I’d hardly noticed the arrival of those colors. Certainly I saw the flush of red in a random maple tree along the road or the fluttering birch leaf carried along by a breeze. I didn’t take the signs seriously, though.
Then one morning, as I drove up Oil Valley from Duke Center to Knapp Creek, I saw a dozen or so yellow beech leaves scattered in the road. They looked like a flock of sparrows, and as my car zipped by, the leaves took flight around me. Momentarily surrounded by their flutter, I realized, “Woa. Autumn.”
But soon thereafter, it seemed, the rainy weather moved in. The sunlight, so important for illuminating the autumn colors, vanished behind a slate gray roof.
The dreary skies brought a beauty of their own, though. The hilltops were covered in misty clouds. The trip over the hill was like a journey through a primordial forest filled with shadows and specters. One morning, a dozen turkeys waddled down the road in front of me before dissolving into the ferns along the right-hand bank. Another day, I saw a big porcupine shuffling, like a needle-plated tank, through fallen leaves.

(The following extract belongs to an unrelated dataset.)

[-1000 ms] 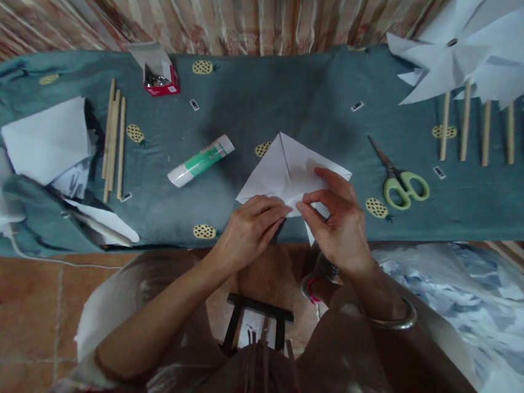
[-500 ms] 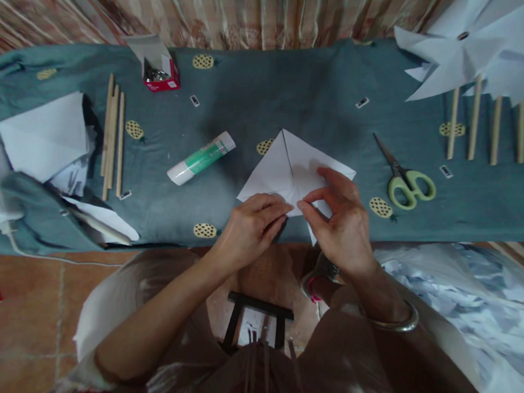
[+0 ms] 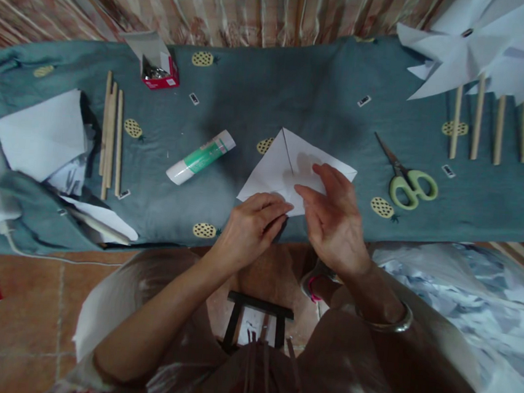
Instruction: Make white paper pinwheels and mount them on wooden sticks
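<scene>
A folded white paper square (image 3: 288,165) lies on the blue-green cloth (image 3: 262,98) at the near edge of the table. My left hand (image 3: 252,226) is curled, its fingertips pinching the paper's near corner. My right hand (image 3: 334,219) lies over the paper's right part with fingers stretched out and flat, pressing it down. A metal bangle sits on my right wrist.
A green-and-white glue stick (image 3: 201,156) lies left of the paper, green-handled scissors (image 3: 406,182) to the right. Wooden sticks (image 3: 111,132) and loose paper sheets (image 3: 41,132) lie at the left, a red pin box (image 3: 158,72) behind. White paper pinwheels (image 3: 485,45) on sticks fill the far right.
My right hand has let go of its pinch and spread flat over the paper. The left hand and the paper have hardly moved.
</scene>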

And so, when I finally noticed it, when the rainclouds had finally blown away, I reveled in the colorful spirit of autumn, already pained by the knowledge that the season was passing.
The crescendo of color can be a tough thing to spot. Easier to notice is the airbrush of white that comes with the season’s first frost. That, for me, is the official turning point of the season. That’s when autumn turns to fall—a subtle but important distinction that differentiates the cozy colorful days from the crisp, barren-tree days before the snow falls.
Fall is, after all, a verb. Fall happens. The leaves fall. The temperature falls.
Autumn, on the other hand, is state of mind, a state of being, a state of color. Autumn has vibrancy. Autumn has spirit.
I woke, the day after the weather broke, to find my front lawn frosted white. I’d been given exactly one day of autumn before fall arrived.
Yes, there’s still plenty of color on the hills. There are still plenty of apple cider days ahead.
But the furnace has kicked on already. The pumpkins have frost on them. The cornstalks are bundled in the fields.
And there are more leaves in the yard than on the trees.
Welcome, fall. Autumn was glorious while it lasted.